# Your Vienna Concert



## Olias (Nov 18, 2010)

So I visited Vienna for the first time this past summer and I'll be going back next year. I was wondering if you were programming your own Vienna-themed concert (like the New Years Concert), what would be on your playlist?

I would think Radetzky March is a given, but what other marches, waltzes, polkas, etc would you say most represented the city?


----------



## Woodduck (Mar 17, 2014)

I don't know what works would best represent the city, since I've never been there. But I'd like to hear an entire concert of the music of Josef Strauss. Waltzes like _Spharenklange, Delirien, Dorfschwalben aus Osterreich, Aquarellen, Mein Lebenslauf ist Lieb und Lust, Tanz-Prioritaten,_ et al. are dance poetry, and among the finest music to come from the Strauss family.


----------



## Rogerx (Apr 27, 2018)

Strauss - Voices of Spring- Battle, Karajan






Vienna Philharmonic Tales From The Vienna Woods, Waltz






An der schönen blauen Donau - 2012 New Year's Concert Vienna / Neujahrskonzert Wien HD

All forgettable.


----------



## flamencosketches (Jan 4, 2019)

The complete works of Anton Webern over two nights.


----------



## Rogerx (Apr 27, 2018)

flamencosketches said:


> The complete works of Anton Webern over two nights.

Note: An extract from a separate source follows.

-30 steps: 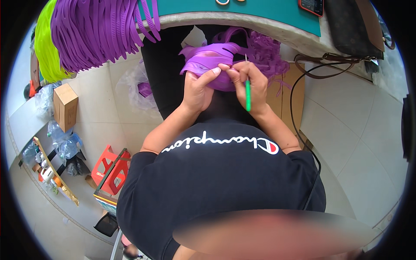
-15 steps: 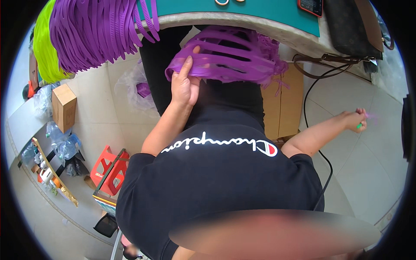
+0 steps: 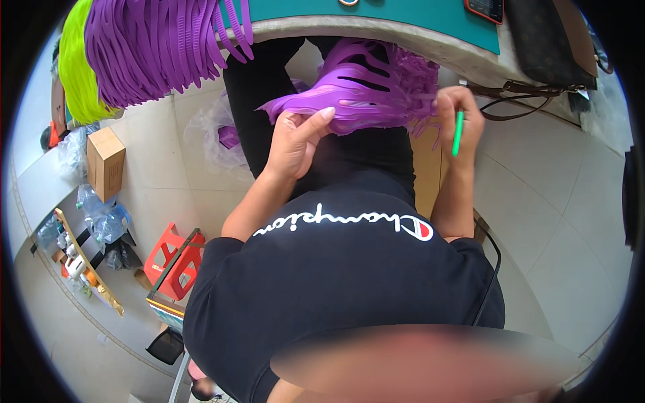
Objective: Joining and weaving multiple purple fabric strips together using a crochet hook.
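A bundle of soft, stretchy purple straps point(image 3: 363, 101) lies across my lap below the table edge. My left hand point(image 3: 293, 146) grips its left end, thumb on top and the other fingers underneath. Slits open between the straps, and thin ragged bits point(image 3: 418, 74) hang in a cluster at the right end. Beside that cluster is my right hand point(image 3: 463, 117), its fingers closed on a thin green stick-like tool point(image 3: 458, 134). The tool's tip and whatever the fingertips touch are too blurred to make out.
Purple straps point(image 3: 154, 54) and lime-green straps point(image 3: 77, 67) hang over the table's left edge. On the green mat point(image 3: 403, 23) lies a phone point(image 3: 487, 9), with a brown bag point(image 3: 547, 47) beside it. A carton point(image 3: 105, 161) and red stool point(image 3: 173, 262) stand at left.
My right hand has swung in from far right to the bundle's ragged end, bringing the green tool. The purple bundle is pulled narrower, and my left thumb now presses along its near edge.
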Demonstrator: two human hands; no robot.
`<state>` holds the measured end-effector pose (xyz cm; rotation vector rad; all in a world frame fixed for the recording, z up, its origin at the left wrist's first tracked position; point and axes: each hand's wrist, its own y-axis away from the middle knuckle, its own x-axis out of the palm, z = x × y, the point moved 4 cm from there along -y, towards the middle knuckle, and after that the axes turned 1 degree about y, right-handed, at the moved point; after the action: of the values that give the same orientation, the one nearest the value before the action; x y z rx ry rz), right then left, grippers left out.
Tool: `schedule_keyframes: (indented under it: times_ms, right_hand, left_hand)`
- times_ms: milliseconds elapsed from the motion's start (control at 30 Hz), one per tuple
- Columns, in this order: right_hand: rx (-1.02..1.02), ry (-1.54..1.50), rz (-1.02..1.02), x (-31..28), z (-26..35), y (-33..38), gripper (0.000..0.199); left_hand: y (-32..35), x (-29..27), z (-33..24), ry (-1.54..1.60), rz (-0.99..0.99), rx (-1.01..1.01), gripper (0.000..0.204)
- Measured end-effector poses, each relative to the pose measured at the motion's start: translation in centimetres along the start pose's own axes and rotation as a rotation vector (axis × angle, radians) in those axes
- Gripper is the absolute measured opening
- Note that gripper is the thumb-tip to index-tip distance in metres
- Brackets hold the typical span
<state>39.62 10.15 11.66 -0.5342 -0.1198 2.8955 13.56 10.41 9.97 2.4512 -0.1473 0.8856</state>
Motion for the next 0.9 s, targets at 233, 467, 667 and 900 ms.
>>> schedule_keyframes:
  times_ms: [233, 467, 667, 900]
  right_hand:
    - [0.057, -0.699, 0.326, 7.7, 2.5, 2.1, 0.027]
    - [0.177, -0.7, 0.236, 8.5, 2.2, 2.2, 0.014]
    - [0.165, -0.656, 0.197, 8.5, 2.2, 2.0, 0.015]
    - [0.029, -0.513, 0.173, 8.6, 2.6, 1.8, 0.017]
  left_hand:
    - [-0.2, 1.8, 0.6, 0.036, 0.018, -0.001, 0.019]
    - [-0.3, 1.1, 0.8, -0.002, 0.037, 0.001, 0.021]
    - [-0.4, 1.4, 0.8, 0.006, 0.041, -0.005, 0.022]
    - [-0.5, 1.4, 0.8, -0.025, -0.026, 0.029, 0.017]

> but what other marches, waltzes, polkas, etc would you say most represented the city


???????????????


----------



## Fabulin (Jun 10, 2019)

M. Steiner - _Warner Bros Fanfare_
E.W. Korngold - _Kings Row Overture_
I. Ivanovici - _Waves of the Danube Waltz_
V. Monti - _Czardas_
A. Deutscher - _Siren Sound Waltz_
L. van Beethoven - _March in F major for the Bohemian Guard_
G. Mahler - _Es sungen drei Engel_
A. Zemlinsky - _Es war einmal - Intermezzo aus dem 1. Akt_
F. Schubert - _Military March in D major_
Jos. Strauss - _Mein Lebenslauf ist Lieb 'und Lust" Walzer_
W.A. Mozart - _Le nozze di Figaro: Non più andrai farfallone amoroso_
A. Hupfer - _Clarinet Polka_
P. Tchaikovsky - _Waltz of the Flowers_
J. Haydn - _Gott erhalte Franz den Kaiser_
H. Wolf - _Scherzo and Finale for Orchestra - II. Finale_
*Zugaben:*
J. Strauss II - _Fledermaus Overture_
J.F. Wagner - _Unter dem Doppeladler_

The concert is shorter than usual to highlight the three vacancies left for the 2nd Viennese School; regrettably all three gentlemen declined to write anything fittingly jubilant.


----------



## flamencosketches (Jan 4, 2019)

Rogerx said:


> ???????????????


He's a Viennese composer whose music represented the city at a certain point in time. I stand by my choice!


----------



## reinmar von zweter (Feb 19, 2020)

Olias said:


> So I visited Vienna for the first time this past summer and I'll be going back next year. I was wondering if you were programming your own Vienna-themed concert (like the New Years Concert), what would be on your playlist?
> 
> I would think Radetzky March is a given, but what other marches, waltzes, polkas, etc would you say most represented the city?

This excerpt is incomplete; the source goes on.